Due to the fact that this disorder doesn’t affect many people, it is widely unknown and easily mistaken for something else. Some common such misconceptions include the following conditions:

  •        Narcolepsy. This neurological sleep disorder causes people who have it to spontaneously fall asleep while participating in a passive activity, like reading or sleeping. A similar thing can happen when you have the ASWPD – falling asleep in the afternoon in a much similar manner wouldn’t be out of order with this disorder, potentially making it difficult to differentiate between them. However, unlike narcolepsy, the ASWPD doesn’t cause excessive daytime sleepiness, so a thorough questionnaire or sleep log might clear this dilemma.
  •         Depression. A person who feels exhausted at 6 P.M. might blame it on depression – although not a sleep disorder, this condition is known to cause excessive sleepiness. However, as with narcolepsy, people who have the ASWPD aren’t excessively sleepy during the entire day, only at their early bedtime.
  •         Insomnia. An individual with ASWPD might mistakenly assume that they have insomnia, making them wake up in the middle of the night when everybody else still sleeps, and unable to go back to sleep.
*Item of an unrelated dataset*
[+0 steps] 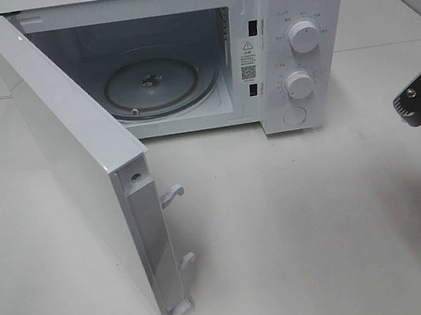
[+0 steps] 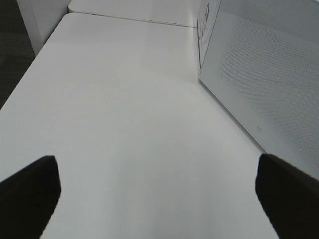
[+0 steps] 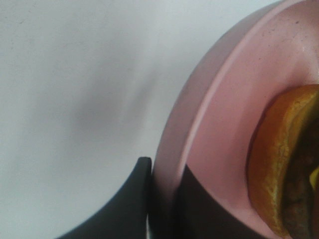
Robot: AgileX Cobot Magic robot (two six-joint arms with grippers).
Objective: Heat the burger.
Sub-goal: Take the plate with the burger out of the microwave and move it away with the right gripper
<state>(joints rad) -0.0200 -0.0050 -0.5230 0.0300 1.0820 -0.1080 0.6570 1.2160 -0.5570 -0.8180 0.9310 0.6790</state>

But in reality, this disorder only affects the timing of sleep, not its quality. All sleep-related processes start early in an individual with ASWPD: melatonin and other sleep hormone secretion, body core temperature change, etc.

Tips for living with the advanced sleep-wake phase disorder

  • It’s ok to miss your bedtime occasionally, but for celebrations and parties, you can also try hosting BBQs, workshops or doing group activities like hikes, sports or museum tours. You can also hit the cinema – earlier afternoon tickets are often cheaper plus it won’t be nearly crowded as in the evening.
  • If you can’t make it to somebody’s birthday, ask them to meet you for cake or coffee earlier, or the following day. Let family and friends know about your early bedtime so they can keep that in mind for future event plans.
  • Maybe you wish to have more time with your children, but the schedules just don’t match. Well, even if you work at a 9-5 job (which is least recommended for people with ASWPD), you will still have plenty of time before work to do chores, make breakfast and lunch, or whatever else needs to be done during the day – you may even sneak in some time with the kids before they leave for school. That way, when you get back from work, you can focus only on family time and not worry about making it before your bedtime.
  • That said, consider switching to an early morning/late night shift, depending on your bedtime, and avoid working in the afternoon. Any activity that requires your full attention, like driving, at that time will be compromised, putting you and others at risk. Another thing to consider is working remotely; you can utilize the morning time no matter how early, and then stop by the office only when necessary, leaving you the rest of the day to organize as you please.
  • If necessary, you can take occasional naps, but don’t make it over 90 minutes at a time – naps can refresh you when they last shorter, or mess with your sleep later if you overdo it. If you feel excessively sleepy during the day and need to take naps often, report this to your doctor as excessive daytime sleepiness isn’t a symptom of the ASWPD and could point to some other issue.
  • Avoid forcefully changing your bedtime more often than a few times a week. Not wanting to miss a special event is fine, but staying up weeks on end can lead to major sleep issues and potentially develop into new disorders. Many sleep disorders can be persistent and difficult to treat even alone; developing them while already having the ASWPD could majorly complicate your life.
  • Don’t self-medicate or go overboard with stimulants like caffeine. If you are adamant about treating your ASWPD, this isn’t a way to do it. Stick to light therapy and discuss any other potential options with your doctor.